• What the exercise asks: Given the material below, output exactly the lines from the line with "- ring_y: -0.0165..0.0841" to the line with "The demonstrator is", both ends included, and no other lines.

• Supplied data:
○ ○ ○ ○ ○ ○ ○

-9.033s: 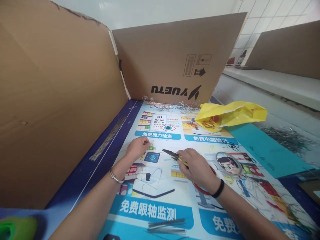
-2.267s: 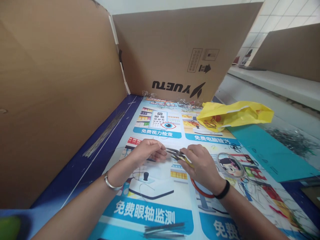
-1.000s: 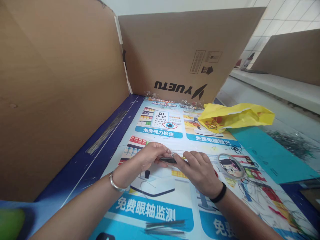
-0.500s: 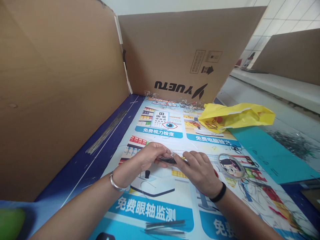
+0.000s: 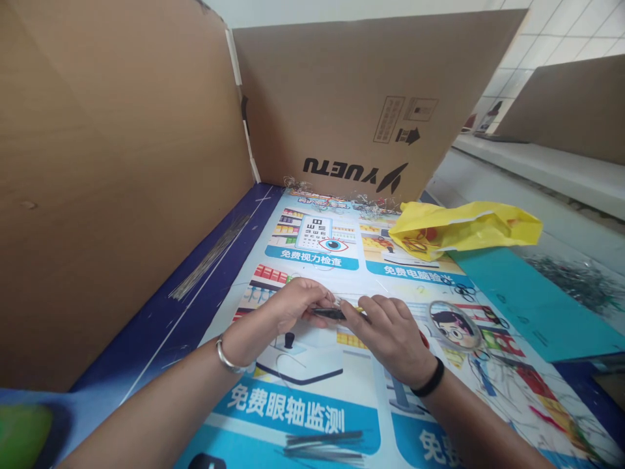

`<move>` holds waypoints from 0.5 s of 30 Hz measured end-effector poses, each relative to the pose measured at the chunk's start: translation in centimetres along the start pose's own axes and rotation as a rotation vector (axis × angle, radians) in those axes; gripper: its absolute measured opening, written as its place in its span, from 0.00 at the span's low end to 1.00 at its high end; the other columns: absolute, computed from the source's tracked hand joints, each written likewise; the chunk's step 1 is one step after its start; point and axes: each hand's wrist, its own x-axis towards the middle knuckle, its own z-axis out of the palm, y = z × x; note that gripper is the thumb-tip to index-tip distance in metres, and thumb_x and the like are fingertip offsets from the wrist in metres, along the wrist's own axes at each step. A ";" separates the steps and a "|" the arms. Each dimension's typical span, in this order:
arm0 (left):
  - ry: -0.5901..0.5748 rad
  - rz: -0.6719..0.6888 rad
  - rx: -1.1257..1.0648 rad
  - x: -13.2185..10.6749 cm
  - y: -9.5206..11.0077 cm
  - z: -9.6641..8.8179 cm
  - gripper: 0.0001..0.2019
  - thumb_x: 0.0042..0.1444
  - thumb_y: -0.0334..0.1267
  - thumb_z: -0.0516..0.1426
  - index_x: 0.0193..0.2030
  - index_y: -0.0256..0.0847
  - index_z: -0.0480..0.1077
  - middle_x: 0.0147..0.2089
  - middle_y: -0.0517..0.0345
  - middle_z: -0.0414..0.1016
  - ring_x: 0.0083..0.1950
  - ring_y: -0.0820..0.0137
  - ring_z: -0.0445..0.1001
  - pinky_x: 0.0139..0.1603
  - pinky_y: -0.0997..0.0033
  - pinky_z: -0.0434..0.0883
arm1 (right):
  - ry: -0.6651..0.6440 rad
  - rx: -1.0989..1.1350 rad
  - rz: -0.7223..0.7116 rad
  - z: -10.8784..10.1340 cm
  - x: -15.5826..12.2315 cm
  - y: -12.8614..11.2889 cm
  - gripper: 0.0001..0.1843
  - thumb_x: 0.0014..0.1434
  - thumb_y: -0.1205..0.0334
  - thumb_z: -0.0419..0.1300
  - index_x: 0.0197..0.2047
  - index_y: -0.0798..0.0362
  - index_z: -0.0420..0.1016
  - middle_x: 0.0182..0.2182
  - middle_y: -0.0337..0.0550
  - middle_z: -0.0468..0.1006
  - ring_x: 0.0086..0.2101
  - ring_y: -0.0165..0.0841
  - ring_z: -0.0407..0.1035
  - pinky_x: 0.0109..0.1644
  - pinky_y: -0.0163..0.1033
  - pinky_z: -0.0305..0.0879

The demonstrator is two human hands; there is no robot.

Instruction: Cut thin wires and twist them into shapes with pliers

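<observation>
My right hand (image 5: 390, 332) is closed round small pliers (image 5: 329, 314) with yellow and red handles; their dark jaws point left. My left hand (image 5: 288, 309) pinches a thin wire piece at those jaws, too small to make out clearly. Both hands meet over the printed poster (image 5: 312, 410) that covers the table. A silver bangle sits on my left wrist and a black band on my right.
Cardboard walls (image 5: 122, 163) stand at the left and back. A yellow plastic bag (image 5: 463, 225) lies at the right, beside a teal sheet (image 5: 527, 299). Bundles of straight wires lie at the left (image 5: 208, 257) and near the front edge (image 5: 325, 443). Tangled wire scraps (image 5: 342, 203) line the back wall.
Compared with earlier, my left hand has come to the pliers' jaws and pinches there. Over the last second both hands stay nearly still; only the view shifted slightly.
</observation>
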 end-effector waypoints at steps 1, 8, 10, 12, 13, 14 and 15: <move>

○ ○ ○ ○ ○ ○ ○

• Completed task:
  - ring_y: -0.0165..0.0841
  - ring_z: -0.0407..0.1035
  - pinky_x: 0.0109..0.1644
  - pinky_y: -0.0163..0.1033
  - pinky_z: -0.0305..0.0879

The demonstrator is two human hands; there is no robot.

This exercise requires no further response.